Return, from the listing that follows, each line containing the word "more".

_Material for this task_:
───

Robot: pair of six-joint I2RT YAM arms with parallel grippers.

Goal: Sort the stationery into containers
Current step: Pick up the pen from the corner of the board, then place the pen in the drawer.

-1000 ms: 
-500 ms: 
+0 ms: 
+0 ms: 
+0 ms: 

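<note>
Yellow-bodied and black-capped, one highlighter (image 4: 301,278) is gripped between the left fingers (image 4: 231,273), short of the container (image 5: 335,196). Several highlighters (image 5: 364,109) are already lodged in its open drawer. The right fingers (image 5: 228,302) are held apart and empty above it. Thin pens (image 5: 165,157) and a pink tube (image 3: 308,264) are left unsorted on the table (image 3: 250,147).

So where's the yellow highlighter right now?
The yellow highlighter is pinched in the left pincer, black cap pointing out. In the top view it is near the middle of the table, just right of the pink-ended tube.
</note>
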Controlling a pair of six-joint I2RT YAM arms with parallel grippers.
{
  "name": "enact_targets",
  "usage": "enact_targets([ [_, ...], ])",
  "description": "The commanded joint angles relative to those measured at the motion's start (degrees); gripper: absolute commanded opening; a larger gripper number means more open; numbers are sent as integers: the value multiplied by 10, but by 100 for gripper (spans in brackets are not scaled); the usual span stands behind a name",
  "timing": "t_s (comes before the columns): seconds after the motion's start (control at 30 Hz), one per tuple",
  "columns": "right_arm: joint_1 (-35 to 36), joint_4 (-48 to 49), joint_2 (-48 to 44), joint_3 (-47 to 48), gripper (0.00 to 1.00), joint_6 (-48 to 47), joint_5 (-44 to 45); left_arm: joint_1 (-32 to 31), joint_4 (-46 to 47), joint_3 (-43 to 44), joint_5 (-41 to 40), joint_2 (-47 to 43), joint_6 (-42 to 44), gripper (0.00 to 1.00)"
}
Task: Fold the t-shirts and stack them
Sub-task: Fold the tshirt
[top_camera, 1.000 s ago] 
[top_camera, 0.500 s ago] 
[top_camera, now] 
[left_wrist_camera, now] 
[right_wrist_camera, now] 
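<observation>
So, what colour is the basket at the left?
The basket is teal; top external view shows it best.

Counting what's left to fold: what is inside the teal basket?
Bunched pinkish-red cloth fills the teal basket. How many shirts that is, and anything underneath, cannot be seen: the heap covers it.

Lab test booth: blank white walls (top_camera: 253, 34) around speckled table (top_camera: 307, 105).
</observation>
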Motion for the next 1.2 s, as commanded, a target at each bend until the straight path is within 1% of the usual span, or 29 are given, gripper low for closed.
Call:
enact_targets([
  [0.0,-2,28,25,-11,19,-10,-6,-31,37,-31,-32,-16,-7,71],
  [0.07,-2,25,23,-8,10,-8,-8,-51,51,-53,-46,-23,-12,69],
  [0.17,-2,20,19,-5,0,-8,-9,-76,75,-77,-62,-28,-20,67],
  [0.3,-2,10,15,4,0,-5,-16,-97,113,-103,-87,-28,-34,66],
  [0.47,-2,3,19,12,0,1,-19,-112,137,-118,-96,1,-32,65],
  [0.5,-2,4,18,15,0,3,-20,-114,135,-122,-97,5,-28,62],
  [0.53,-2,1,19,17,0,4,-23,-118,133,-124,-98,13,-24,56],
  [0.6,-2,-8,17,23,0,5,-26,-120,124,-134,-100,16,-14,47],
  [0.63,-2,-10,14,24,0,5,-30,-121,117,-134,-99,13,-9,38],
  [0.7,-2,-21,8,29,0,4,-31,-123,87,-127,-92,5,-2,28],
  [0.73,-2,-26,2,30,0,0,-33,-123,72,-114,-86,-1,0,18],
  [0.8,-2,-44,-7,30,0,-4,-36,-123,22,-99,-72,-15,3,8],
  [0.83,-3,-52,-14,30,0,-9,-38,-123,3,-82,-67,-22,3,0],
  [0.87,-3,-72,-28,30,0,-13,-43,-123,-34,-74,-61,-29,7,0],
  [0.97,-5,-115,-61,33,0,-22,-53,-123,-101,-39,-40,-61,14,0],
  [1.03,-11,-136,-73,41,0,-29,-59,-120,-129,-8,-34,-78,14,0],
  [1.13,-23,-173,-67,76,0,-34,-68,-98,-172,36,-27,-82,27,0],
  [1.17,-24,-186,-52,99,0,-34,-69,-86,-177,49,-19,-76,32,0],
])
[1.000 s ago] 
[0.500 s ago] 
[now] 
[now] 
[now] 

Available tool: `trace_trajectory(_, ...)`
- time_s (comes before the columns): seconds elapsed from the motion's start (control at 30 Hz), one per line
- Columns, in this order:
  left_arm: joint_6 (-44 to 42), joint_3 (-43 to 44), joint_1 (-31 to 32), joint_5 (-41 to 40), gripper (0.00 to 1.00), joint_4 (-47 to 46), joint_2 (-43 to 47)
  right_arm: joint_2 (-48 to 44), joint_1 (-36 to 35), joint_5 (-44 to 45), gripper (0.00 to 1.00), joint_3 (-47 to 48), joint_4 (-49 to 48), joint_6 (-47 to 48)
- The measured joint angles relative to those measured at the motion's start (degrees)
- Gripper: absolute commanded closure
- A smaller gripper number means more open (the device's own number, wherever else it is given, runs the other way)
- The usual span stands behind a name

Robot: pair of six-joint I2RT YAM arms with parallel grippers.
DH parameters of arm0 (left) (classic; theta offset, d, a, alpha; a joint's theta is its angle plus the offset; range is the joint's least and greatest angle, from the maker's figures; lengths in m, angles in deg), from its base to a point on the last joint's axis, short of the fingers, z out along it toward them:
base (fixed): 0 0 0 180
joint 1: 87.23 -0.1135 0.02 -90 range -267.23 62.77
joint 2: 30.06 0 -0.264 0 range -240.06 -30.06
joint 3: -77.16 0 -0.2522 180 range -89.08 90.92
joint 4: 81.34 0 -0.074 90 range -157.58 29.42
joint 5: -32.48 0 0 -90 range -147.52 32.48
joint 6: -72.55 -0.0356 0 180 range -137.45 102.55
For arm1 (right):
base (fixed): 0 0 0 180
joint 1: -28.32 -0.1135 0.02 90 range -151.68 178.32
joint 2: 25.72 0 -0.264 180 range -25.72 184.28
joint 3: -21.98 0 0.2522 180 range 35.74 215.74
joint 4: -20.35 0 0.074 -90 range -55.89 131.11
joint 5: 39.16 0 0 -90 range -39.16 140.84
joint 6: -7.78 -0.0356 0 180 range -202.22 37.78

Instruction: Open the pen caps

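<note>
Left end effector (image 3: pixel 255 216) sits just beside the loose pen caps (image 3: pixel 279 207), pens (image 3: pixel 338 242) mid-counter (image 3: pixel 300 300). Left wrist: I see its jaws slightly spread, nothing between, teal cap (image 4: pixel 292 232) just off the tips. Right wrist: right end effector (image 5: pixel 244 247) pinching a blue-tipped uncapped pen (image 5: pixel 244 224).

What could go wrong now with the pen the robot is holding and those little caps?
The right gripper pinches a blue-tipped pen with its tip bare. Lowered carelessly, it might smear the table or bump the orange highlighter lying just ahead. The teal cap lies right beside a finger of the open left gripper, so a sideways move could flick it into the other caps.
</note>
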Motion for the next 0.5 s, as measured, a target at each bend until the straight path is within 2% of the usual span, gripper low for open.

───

_Response to this task_:
  "description": "The commanded joint angles relative to those measured at the motion's start (degrees); gripper: absolute commanded opening; a larger gripper number means more open; numbers are sent as integers: the value multiplied by 10, but by 100 for gripper (spans in brackets are not scaled); the usual span stands behind a name",
- A smaller gripper number means more open (the device's own number, wherever else it is given, runs the other way)

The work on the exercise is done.